How to Lose Fat as a Vegan | Q+A

Question:

I’d like to shed about 8 to 10 pounds of fat quickly. I’m about 5’9, 179lbs., 43 years old. I was told if I work out 3-5 times per week and eliminate all carbs and sugar for a month I should be okay. I’m vegan, so I’m guessing I should just eat vegetables, nuts and protein supplement?

– Antonio T.

Answer:

To have energy for your workouts, it may not be the best plan to forgo all carbs. Plus, so many vegan foods do have carbohydrates. Your estimated energy needs for losing 2 pounds per week quickly are about 1500-1800 calories daily with your current level of exercise.

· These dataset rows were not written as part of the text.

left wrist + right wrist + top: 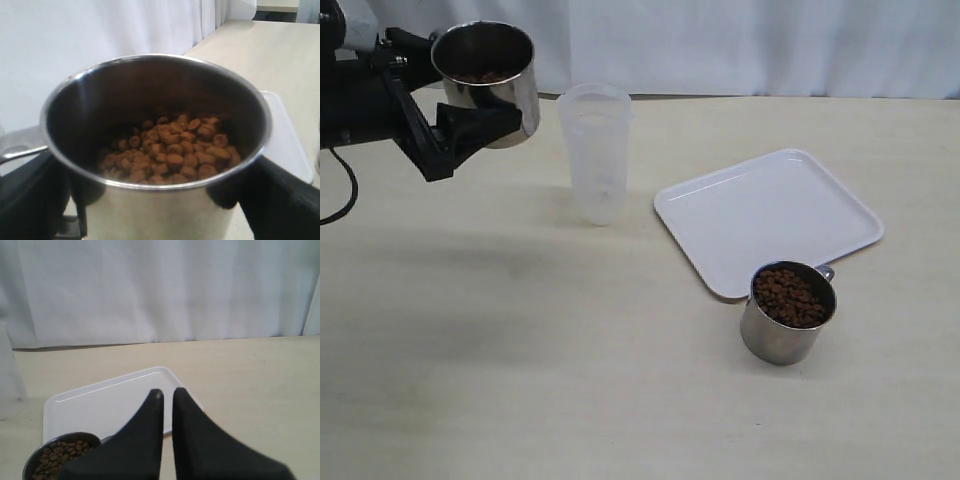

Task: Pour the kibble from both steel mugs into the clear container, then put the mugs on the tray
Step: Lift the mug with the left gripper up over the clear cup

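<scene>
Looking first at the exterior view, the left end effector sits in the upper left of the frame, its jaws spread wide and clamped around the raised mug, which hangs above the desk just left of the clear container. A little kibble shows inside that mug, and the container looks to have nothing in it. The tray lies right of centre with no mug on it. The second mug, heaped with pellets, stands on the desk at lower right, just beside the tray's near edge.

The left wrist view is filled by the raised mug, with kibble piled in its bottom and the dark fingers pressed against its sides.

In the right wrist view the right end effector has its jaws pressed together on nothing, poised above the tray, with the second mug in the lower left corner.

By my reading no pouring is done yet: both pours and both placements on the tray remain, and the first pour looks about to begin
</scene>
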You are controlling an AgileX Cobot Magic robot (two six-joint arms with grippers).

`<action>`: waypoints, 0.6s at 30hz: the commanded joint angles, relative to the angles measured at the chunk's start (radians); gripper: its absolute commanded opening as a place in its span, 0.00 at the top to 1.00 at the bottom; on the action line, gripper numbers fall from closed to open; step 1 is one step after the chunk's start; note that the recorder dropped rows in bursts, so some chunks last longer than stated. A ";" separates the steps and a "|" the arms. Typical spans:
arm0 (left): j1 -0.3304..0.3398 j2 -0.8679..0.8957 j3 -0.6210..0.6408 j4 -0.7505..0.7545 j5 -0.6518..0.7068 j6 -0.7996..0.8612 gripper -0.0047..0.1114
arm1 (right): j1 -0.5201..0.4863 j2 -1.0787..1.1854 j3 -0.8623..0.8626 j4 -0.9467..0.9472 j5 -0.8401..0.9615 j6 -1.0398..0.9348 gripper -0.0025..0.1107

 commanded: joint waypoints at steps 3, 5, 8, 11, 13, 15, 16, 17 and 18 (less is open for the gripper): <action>0.000 -0.014 -0.102 0.017 0.033 -0.073 0.96 | 0.003 -0.004 0.005 -0.003 0.000 -0.004 0.93; 0.000 -0.014 -0.136 0.050 0.063 -0.099 0.96 | 0.003 -0.004 0.005 -0.003 0.000 -0.004 0.93; -0.007 -0.011 -0.199 0.117 0.168 -0.147 0.96 | 0.003 -0.004 0.005 -0.003 0.000 -0.004 0.93; -0.035 -0.005 -0.245 0.193 0.247 -0.193 0.96 | 0.003 -0.004 0.005 -0.003 0.002 -0.004 0.93; -0.059 0.008 -0.275 0.239 0.271 -0.233 0.96 | 0.003 -0.004 0.005 -0.003 0.002 -0.004 0.93; -0.082 0.027 -0.298 0.257 0.301 -0.246 0.96 | 0.003 -0.004 0.005 -0.003 0.002 -0.004 0.93; -0.098 0.040 -0.315 0.261 0.322 -0.253 0.96 | 0.003 -0.004 0.005 -0.003 0.002 -0.004 0.93; -0.110 0.052 -0.325 0.261 0.340 -0.255 0.96 | 0.003 -0.004 0.005 -0.003 0.002 -0.004 0.93; -0.123 0.062 -0.338 0.264 0.360 -0.258 0.96 | 0.003 -0.004 0.005 -0.003 0.002 -0.004 0.93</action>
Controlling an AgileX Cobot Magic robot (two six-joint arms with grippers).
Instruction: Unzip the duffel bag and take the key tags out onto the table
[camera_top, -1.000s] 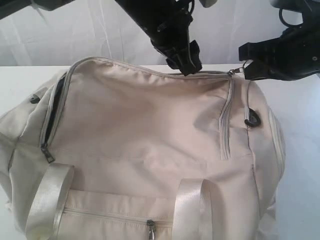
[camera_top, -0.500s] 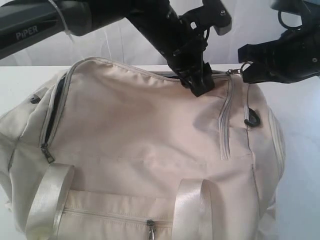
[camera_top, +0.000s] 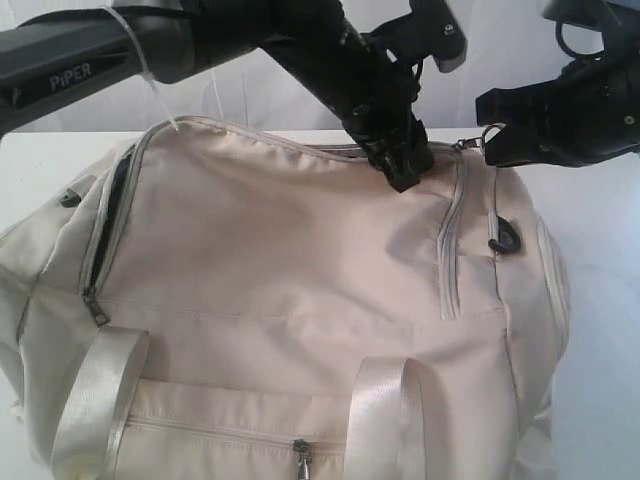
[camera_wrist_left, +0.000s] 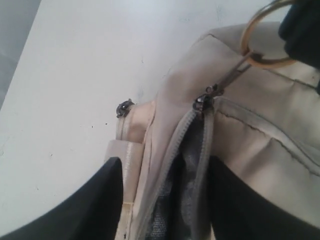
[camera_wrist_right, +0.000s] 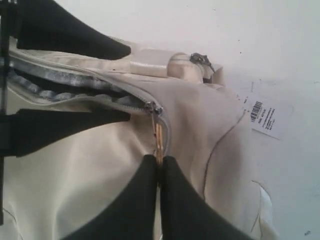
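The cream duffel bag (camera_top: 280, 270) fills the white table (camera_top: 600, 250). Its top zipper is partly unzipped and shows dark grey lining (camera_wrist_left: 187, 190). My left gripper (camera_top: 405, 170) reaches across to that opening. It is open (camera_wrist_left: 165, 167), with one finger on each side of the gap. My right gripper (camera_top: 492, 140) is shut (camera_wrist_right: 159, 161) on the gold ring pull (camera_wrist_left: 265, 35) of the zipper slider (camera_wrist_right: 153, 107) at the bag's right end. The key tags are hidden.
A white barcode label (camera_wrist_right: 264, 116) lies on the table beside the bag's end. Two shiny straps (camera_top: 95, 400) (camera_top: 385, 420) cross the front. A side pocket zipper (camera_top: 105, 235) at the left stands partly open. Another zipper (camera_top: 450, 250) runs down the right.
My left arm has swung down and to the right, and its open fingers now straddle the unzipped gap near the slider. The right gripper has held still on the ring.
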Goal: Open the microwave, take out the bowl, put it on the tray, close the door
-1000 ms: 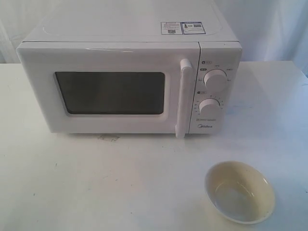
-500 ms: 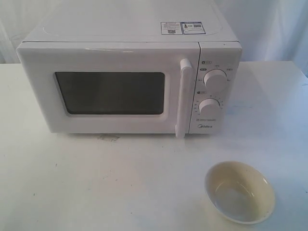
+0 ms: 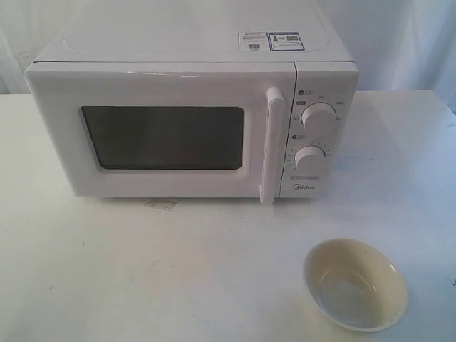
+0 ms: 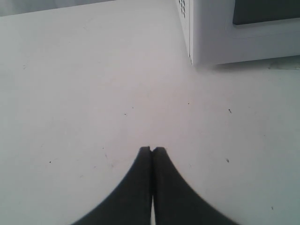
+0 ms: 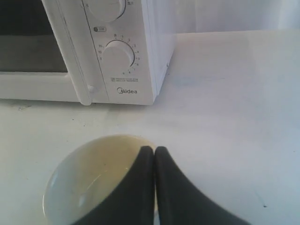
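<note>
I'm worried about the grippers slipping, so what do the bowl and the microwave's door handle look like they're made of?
The bowl looks like glazed ceramic or stoneware: it is cream and faintly speckled, with a soft sheen inside. Melamine can't be ruled out. The door handle looks like smooth moulded white plastic with a semi-gloss finish, judging by its even colour and rounded edges.

stickers [image 3: 271, 40] — print too small | bowl [image 5: 93, 178] — part behind right end effector [image 5: 154, 149]

1. Light: bright, even, diffuse; white desk [image 3: 142, 271] nearly washed out.
2. Shadows: soft dark band under microwave [image 3: 192, 85]; otherwise faint.
3. Glare: pale sheen inside bowl [image 3: 355, 283].
4. Focus: exterior view slightly soft; left hand [image 4: 151, 149] and right hand [image 5: 154, 148] blurred dark silhouettes.
</note>
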Controlling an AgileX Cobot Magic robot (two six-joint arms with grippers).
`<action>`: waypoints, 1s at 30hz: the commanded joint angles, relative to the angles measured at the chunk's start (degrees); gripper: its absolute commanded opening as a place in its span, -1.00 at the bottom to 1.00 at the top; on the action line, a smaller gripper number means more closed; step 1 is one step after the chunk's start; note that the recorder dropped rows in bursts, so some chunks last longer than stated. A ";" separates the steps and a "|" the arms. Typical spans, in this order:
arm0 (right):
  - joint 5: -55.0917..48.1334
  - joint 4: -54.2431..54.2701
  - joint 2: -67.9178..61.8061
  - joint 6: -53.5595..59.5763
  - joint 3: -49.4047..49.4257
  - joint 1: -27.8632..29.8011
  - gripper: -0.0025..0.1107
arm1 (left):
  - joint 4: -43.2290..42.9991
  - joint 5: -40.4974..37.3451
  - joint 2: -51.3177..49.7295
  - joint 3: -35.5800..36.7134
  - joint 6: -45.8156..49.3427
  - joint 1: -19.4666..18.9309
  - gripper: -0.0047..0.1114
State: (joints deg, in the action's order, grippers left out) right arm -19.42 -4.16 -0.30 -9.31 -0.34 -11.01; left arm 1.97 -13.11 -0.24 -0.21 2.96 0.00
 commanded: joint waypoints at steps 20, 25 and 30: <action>-0.19 1.81 0.30 -1.43 0.34 5.80 -0.96 | 0.17 -0.12 0.24 0.21 -0.14 0.06 -0.92; -0.19 1.81 0.30 -1.43 0.34 5.80 -0.96 | 0.17 -0.12 0.24 0.21 -0.14 0.06 -0.92; -0.19 1.81 0.30 -1.43 0.34 5.80 -0.96 | 0.17 -0.12 0.24 0.21 -0.14 0.06 -0.92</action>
State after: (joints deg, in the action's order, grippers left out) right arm -19.62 -2.26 -0.30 -10.46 -0.34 -5.62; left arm 1.97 -13.11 -0.24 -0.21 2.96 0.00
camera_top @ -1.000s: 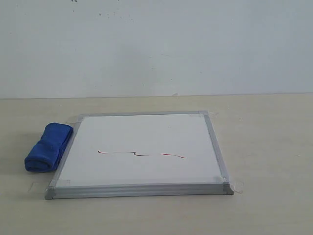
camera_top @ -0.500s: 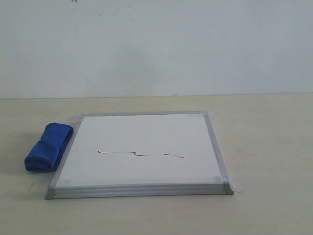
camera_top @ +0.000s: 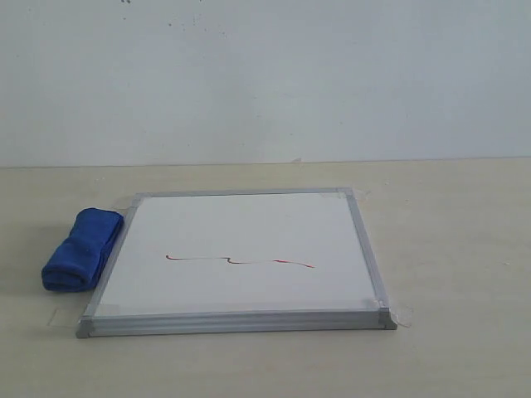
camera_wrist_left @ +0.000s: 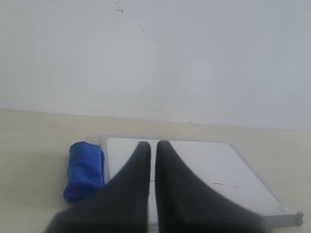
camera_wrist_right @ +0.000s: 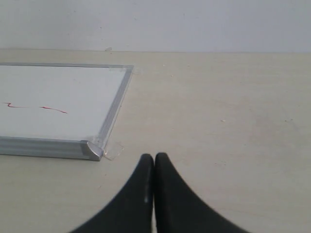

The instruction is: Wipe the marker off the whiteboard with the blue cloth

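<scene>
At the left edge of the whiteboard point(camera_top: 249, 224) lies the blue cloth point(camera_top: 79, 250); left tool point(camera_wrist_left: 152, 148) and right tool point(camera_wrist_right: 154, 160) closed.

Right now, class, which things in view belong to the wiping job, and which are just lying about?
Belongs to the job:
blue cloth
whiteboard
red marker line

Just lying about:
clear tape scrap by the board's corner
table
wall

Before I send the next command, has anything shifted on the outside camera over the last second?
Nothing visibly changed. The blue cloth lies where it was, beside the left edge of the whiteboard, and the marker line is unwiped.
</scene>
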`<state>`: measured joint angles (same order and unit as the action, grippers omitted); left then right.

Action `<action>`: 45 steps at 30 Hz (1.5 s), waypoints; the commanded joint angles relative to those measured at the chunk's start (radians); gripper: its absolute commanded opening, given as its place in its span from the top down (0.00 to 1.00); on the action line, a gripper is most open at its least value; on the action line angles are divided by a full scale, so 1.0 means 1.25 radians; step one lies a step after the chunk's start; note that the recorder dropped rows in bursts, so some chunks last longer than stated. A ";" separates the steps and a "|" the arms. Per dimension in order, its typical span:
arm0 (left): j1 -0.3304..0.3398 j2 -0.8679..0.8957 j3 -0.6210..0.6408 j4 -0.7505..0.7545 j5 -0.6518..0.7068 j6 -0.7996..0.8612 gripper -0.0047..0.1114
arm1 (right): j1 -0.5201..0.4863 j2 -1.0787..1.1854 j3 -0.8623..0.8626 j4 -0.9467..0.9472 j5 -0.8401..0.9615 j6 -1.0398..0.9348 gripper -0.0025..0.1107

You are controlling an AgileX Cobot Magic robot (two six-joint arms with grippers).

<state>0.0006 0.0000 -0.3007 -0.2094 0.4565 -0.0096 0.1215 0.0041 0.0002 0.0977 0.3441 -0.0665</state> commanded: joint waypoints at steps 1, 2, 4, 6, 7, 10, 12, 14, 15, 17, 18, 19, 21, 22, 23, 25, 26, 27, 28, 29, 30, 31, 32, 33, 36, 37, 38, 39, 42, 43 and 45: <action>0.002 0.000 -0.006 -0.019 -0.012 0.002 0.93 | -0.001 -0.003 0.000 0.000 -0.008 0.000 0.98; 0.002 0.000 -0.006 -0.046 -0.017 0.002 0.93 | -0.001 -0.003 0.000 0.000 -0.008 0.000 0.98; 0.002 0.000 -0.004 -0.144 -0.018 0.002 0.93 | -0.001 -0.003 0.000 0.000 -0.008 0.000 0.98; 0.002 0.000 -0.004 -0.198 -0.093 0.008 0.93 | -0.001 -0.003 0.000 0.000 -0.008 0.000 0.98; 0.002 0.000 -0.015 -0.251 -0.129 0.034 0.93 | -0.001 -0.003 0.000 0.000 -0.008 0.000 0.98; 0.001 0.099 -0.118 -0.324 -0.156 0.135 0.93 | -0.001 -0.003 0.000 0.000 -0.008 0.000 0.98; 0.001 0.183 -0.190 -0.324 -0.118 0.153 0.93 | -0.001 -0.003 0.000 0.000 -0.008 0.000 0.98; 0.001 0.291 -0.279 -0.324 -0.046 0.202 0.93 | -0.001 -0.003 0.000 0.000 -0.008 0.000 0.98; 0.001 0.348 -0.332 -0.324 0.004 0.236 0.93 | -0.001 -0.003 0.000 0.000 -0.008 0.000 0.98; 0.001 0.454 -0.438 -0.320 0.093 0.292 0.93 | -0.001 -0.003 0.000 0.000 -0.008 0.000 0.98; 0.001 0.523 -0.488 -0.308 0.131 0.297 0.93 | -0.001 -0.003 0.000 0.000 -0.008 0.000 0.98; 0.001 0.578 -0.534 -0.288 0.158 0.290 0.93 | -0.001 -0.003 0.000 0.000 -0.008 0.000 0.98; 0.001 0.668 -0.604 -0.230 0.199 0.267 0.93 | -0.001 -0.003 0.000 0.000 -0.008 0.000 0.98; 0.001 0.717 -0.635 -0.183 0.214 0.245 0.93 | -0.001 -0.003 0.000 0.000 -0.008 0.000 0.98; 0.001 0.753 -0.660 -0.126 0.224 0.211 0.93 | -0.001 -0.003 0.000 0.000 -0.008 0.000 0.98; 0.001 0.837 -0.687 -0.013 0.227 0.151 0.93 | -0.001 -0.003 0.000 0.000 -0.008 0.000 0.98; 0.001 0.875 -0.691 0.031 0.214 0.138 0.93 | -0.001 -0.003 0.000 0.000 -0.008 0.000 0.98; 0.001 0.910 -0.693 0.061 0.203 0.137 0.93 | -0.001 -0.003 0.000 0.000 -0.008 0.000 0.98; 0.001 0.937 -0.693 0.095 0.191 0.133 0.93 | -0.001 -0.003 0.000 0.000 -0.008 0.000 0.98; 0.001 0.978 -0.693 0.121 0.176 0.129 0.93 | -0.001 -0.003 0.000 0.000 -0.008 0.000 0.98; 0.001 1.005 -0.693 0.134 0.167 0.127 0.93 | -0.001 -0.003 0.000 0.000 -0.008 0.000 0.98; 0.001 1.037 -0.694 0.141 0.154 0.127 0.92 | -0.001 -0.003 0.000 0.000 -0.008 0.000 0.98; 0.001 1.063 -0.694 0.141 0.138 0.127 0.89 | -0.001 -0.003 0.000 0.000 -0.008 0.000 0.98; 0.001 1.088 -0.696 0.141 0.118 0.127 0.85 | -0.001 -0.003 0.000 0.000 -0.008 0.000 0.98; 0.001 1.178 -0.696 0.141 0.063 0.127 0.67 | -0.001 -0.003 0.000 0.000 -0.008 0.000 0.98; 0.001 1.207 -0.696 0.141 0.045 0.127 0.59 | -0.001 -0.003 0.000 0.000 -0.008 0.000 0.98; 0.001 1.235 -0.696 0.141 0.029 0.127 0.50 | -0.001 -0.003 0.000 0.000 -0.008 0.000 0.98; 0.001 1.256 -0.696 0.145 0.017 0.123 0.45 | -0.001 -0.003 0.000 0.000 -0.008 0.000 0.98; 0.010 1.335 -0.712 0.167 -0.013 0.081 0.37 | -0.001 -0.003 0.000 0.000 -0.008 0.000 0.98; 0.012 1.361 -0.722 0.181 -0.013 0.065 0.37 | -0.001 -0.003 0.000 0.000 -0.008 0.000 0.98; 0.014 1.402 -0.739 0.225 -0.001 0.046 0.37 | -0.001 -0.003 0.000 0.000 -0.008 0.000 0.98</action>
<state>0.0097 1.6902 -1.1955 0.0111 0.4651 0.0939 0.1215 0.0041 0.0002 0.0977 0.3423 -0.0665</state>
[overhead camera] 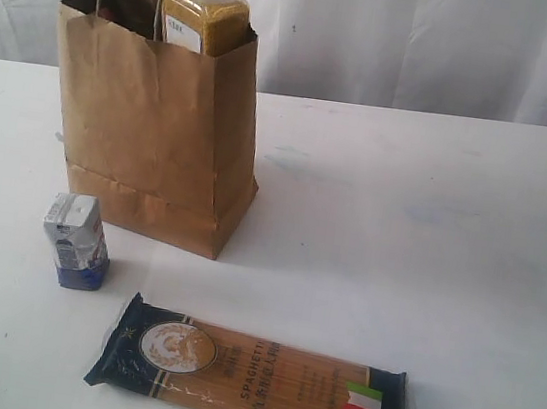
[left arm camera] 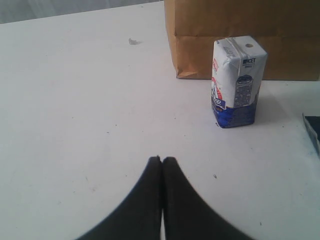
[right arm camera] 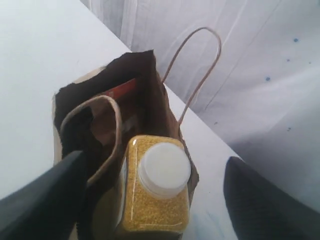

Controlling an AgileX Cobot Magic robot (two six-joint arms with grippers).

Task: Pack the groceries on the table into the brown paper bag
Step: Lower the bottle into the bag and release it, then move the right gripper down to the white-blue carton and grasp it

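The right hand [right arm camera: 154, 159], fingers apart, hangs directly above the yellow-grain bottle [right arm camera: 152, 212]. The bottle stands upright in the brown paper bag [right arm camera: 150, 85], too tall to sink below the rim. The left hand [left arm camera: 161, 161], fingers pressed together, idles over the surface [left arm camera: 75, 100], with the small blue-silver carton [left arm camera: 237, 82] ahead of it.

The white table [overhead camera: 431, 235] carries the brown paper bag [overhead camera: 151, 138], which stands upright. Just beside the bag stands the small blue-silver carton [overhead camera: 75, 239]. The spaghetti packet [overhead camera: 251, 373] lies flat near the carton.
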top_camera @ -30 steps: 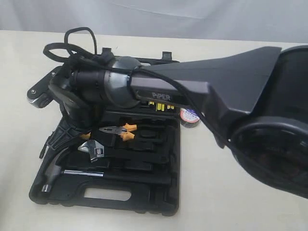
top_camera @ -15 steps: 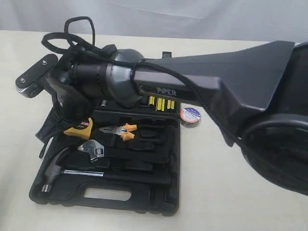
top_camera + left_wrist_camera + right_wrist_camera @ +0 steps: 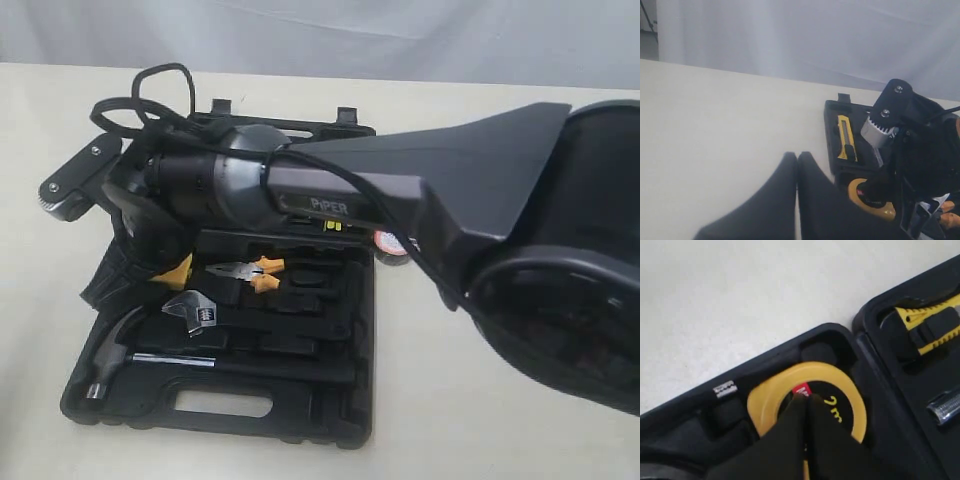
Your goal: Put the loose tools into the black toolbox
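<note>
The black toolbox (image 3: 330, 400) lies open on the table. My right gripper (image 3: 804, 397) is shut, with its tips over the face of the yellow tape measure (image 3: 770, 395), which sits in a corner recess of the toolbox. Whether the tips touch it I cannot tell. The pliers (image 3: 248, 272) lie in the near half. The utility knife (image 3: 845, 137) lies in the far half. The roll of electrical tape (image 3: 392, 243) is on the table beside the box, half hidden by my right arm. My left gripper (image 3: 797, 156) is shut and empty over bare table beside the toolbox.
A steel hammer (image 3: 115, 350) and an adjustable wrench (image 3: 195, 312) sit in their recesses in the near half. A chrome socket (image 3: 945, 407) lies in the far half. My right arm spans the whole box from the right.
The right wrist, raised and shifted left half a second ago, has come back down; the tape measure is now mostly covered by it. The left gripper's earlier position is not shown.
</note>
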### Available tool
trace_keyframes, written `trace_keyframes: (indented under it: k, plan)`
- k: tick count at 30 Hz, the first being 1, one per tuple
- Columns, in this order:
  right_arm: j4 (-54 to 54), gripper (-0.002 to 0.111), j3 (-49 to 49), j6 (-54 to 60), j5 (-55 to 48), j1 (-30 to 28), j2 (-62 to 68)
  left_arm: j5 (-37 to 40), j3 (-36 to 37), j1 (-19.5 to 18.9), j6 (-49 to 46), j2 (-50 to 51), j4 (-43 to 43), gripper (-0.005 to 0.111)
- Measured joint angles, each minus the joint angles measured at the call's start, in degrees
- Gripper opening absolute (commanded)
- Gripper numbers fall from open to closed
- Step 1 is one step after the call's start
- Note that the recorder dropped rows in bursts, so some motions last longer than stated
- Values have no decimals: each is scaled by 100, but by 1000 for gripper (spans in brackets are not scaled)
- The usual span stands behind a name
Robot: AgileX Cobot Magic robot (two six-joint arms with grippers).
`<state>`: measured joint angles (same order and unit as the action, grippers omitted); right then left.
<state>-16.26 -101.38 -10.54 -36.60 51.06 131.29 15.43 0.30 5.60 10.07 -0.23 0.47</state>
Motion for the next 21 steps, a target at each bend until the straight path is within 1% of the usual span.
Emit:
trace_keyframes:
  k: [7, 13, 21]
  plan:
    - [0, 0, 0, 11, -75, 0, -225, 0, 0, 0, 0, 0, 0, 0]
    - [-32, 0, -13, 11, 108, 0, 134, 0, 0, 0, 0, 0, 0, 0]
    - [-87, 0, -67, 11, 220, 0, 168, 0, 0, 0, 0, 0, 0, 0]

Dividing that up, you should eat 400-500 calories per meal x3 and 150 calories per snack x 2. Here are some possible meal and snack combinations for more variety than just veggies and nuts…

Breakfast options:

  • pecans, blueberries, veggie sausage patty and unsweetened soymilk
  • potatoes O’Brien and low sugar vegan yogurt

Lunch ideas:

  • spinach salad with pine nuts, cherry tomatoes, red onion, olives (couscous opt.)
  • mushroom burger patty, arugula, sundried tomato, avocado (sandwich thins opt.)

Sample dinners:

  • pinto or black beans with sautéed peppers and onions, salsa (fresh corn opt.)
  • butter beans with asparagus, roma tomato, basil and garlic (orzo opt.)

Snack suggestions:

  • hummus with carrot and celery
  • small apple with peanut or almond butter
  • pea protein shake

– Debbie J., MS, RD

This article should not replace any exercise program or restrictions, any dietary supplements or restrictions, or any other medical recommendations from your primary care physician. Before starting any exercise program or diet, make sure it is approved by your doctor.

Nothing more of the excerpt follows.